[Task to carry out]: Each line of the material must be repeated precisely, with the pictures left out.
----
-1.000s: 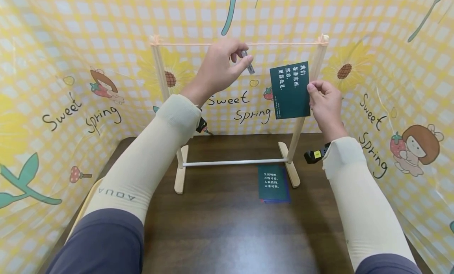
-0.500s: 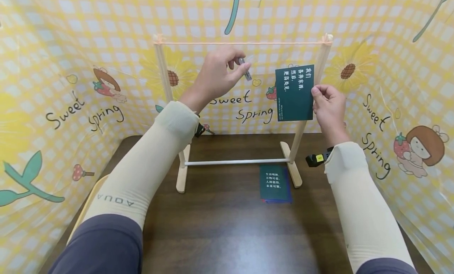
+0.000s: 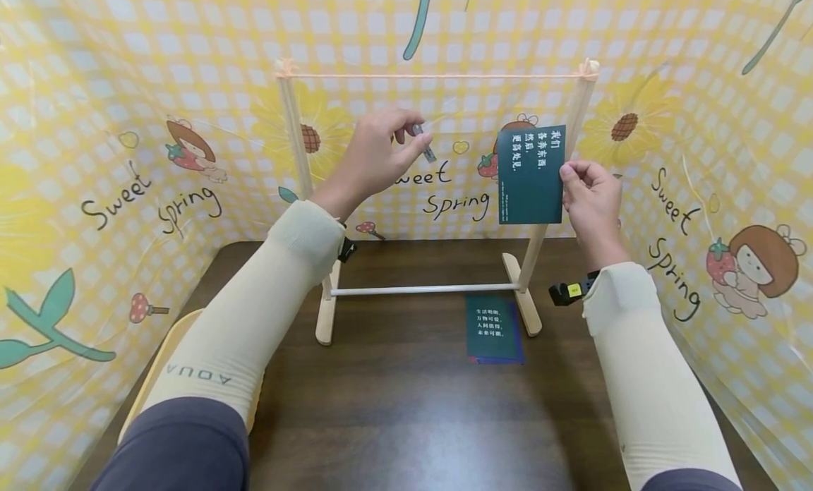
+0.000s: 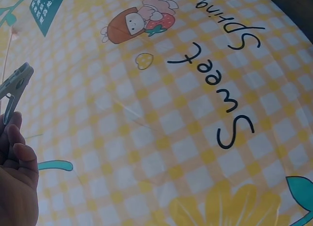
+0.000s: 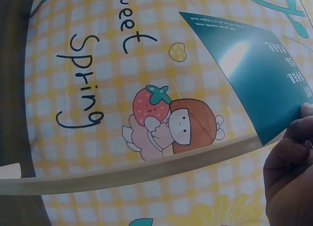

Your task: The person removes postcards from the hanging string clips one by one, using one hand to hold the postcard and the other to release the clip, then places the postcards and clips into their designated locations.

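Note:
My left hand (image 3: 384, 152) pinches a small grey clothespin (image 3: 424, 144) between thumb and fingers, below the string (image 3: 438, 76). In the left wrist view the clothespin (image 4: 18, 84) sticks out past the curled fingers at the left edge. A dark green card (image 3: 532, 177) with white Chinese writing is held upright by my right hand (image 3: 592, 195), thumb and fingers pinching its right edge. The card overlaps the right post of the wooden frame (image 3: 533, 255) in the head view. From the right wrist the card (image 5: 254, 74) looks tilted and shiny.
The frame stands on the dark wooden table (image 3: 406, 406), a white rod (image 3: 422, 290) joining its feet. A small stack of cards (image 3: 492, 329) lies by its right foot. Partly under my left forearm is a yellow tray (image 3: 159, 353). Patterned cloth (image 3: 394, 25) surrounds the table.
My left hand has come down from the string and slightly left, still pinching the clothespin. The right hand has lowered the card a little and moved slightly right.

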Action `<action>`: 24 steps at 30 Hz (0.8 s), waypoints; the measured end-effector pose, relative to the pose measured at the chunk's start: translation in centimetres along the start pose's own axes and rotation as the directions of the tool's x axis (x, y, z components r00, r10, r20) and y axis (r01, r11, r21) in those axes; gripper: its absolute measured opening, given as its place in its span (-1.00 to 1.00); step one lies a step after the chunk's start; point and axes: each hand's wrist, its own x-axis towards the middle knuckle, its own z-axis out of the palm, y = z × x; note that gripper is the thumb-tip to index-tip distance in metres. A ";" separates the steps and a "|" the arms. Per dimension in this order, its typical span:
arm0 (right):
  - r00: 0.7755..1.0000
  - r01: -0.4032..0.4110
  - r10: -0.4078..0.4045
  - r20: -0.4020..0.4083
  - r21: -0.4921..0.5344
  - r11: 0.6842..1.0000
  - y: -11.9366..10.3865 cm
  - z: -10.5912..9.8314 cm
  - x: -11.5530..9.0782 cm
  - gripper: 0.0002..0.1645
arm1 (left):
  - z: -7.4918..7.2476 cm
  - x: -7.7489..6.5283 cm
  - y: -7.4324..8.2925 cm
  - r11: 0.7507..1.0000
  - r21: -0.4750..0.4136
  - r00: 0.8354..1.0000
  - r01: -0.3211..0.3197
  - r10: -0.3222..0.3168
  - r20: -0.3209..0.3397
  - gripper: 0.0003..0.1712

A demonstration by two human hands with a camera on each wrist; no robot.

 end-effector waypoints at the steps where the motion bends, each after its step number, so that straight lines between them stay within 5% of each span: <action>1: 1.000 -0.005 0.005 0.001 0.002 1.000 0.1 -0.1 0.0 -0.73 | 0.0 -0.2 -0.1 1.000 -0.002 1.000 0.004 -0.004 0.001 -0.65; 24: 1.000 -0.009 0.009 -0.015 0.052 0.999 1.8 -1.1 -0.8 -0.72 | 0.8 -4.1 -1.6 1.000 0.011 0.999 0.025 -0.024 -0.030 -0.67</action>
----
[Answer section]:
-1.000s: 
-0.500s: 
+0.000s: 
+0.000s: 
+0.000s: 

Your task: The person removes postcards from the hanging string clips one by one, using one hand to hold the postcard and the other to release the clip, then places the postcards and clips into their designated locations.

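Note:
My left hand (image 3: 384, 152) pinches a small grey clothespin (image 3: 424, 144) between thumb and fingers, below the string (image 3: 438, 76). In the left wrist view the clothespin (image 4: 18, 84) sticks out past the curled fingers at the left edge. A dark green card (image 3: 532, 177) with white Chinese writing is held upright by my right hand (image 3: 592, 195), thumb and fingers pinching its right edge. The card overlaps the right post of the wooden frame (image 3: 533, 255) in the head view. From the right wrist the card (image 5: 254, 74) looks tilted and shiny.
The frame stands on the dark wooden table (image 3: 406, 406), a white rod (image 3: 422, 290) joining its feet. A small stack of cards (image 3: 492, 329) lies by its right foot. Partly under my left forearm is a yellow tray (image 3: 159, 353). Patterned cloth (image 3: 394, 25) surrounds the table.
My left hand has come down from the string and slightly left, still pinching the clothespin. The right hand has lowered the card a little and moved slightly right.
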
Action `<action>`: 24 steps at 30 Hz (0.8 s), waypoints; the measured end-effector pose, relative to the pose measured at the chunk's start: translation in centimetres along the start pose's own axes and rotation as the directions of the tool's x axis (x, y, z components r00, r10, r20) and y axis (r01, r11, r21) in those axes; gripper: its absolute measured opening, given as its place in its span (-1.00 to 1.00); step one lies a step after the chunk's start; point and axes: each hand's wrist, its own x-axis towards the middle knuckle, its own z-axis out of the palm, y = z × x; note that gripper is the thumb-tip to index-tip distance in metres. A ";" separates the steps and a "|" the arms. Per dimension in this order, its typical span:
arm0 (right):
  - r00: 0.7755..1.0000
  - r01: -0.4032..0.4110
  - r10: -0.4078..0.4045
  - r20: -0.4020..0.4083
  - r21: -0.4921..0.5344
  - r11: 0.6842..1.0000
  - y: -11.9366..10.3865 cm
  - z: -10.5912..9.8314 cm
  - x: -11.5530..9.0782 cm
  - gripper: 0.0002..0.1645
arm1 (left):
  - z: -7.4918..7.2476 cm
  - x: -7.7489..6.5283 cm
  - y: -7.4324..8.2925 cm
  - r11: 0.7507..1.0000
  - r21: -0.4750..0.4136
  - r00: 0.8354..1.0000
  - r01: -0.3211..0.3197
  - r10: -0.3222..0.3168
  - r20: -0.3209..0.3397
  - gripper: 0.0003..0.1712

A demonstration by two human hands with a camera on each wrist; no robot.

 end-effector waypoints at the steps where the motion bends, each after its step number, so that straight lines between them stay within 5% of each span: <action>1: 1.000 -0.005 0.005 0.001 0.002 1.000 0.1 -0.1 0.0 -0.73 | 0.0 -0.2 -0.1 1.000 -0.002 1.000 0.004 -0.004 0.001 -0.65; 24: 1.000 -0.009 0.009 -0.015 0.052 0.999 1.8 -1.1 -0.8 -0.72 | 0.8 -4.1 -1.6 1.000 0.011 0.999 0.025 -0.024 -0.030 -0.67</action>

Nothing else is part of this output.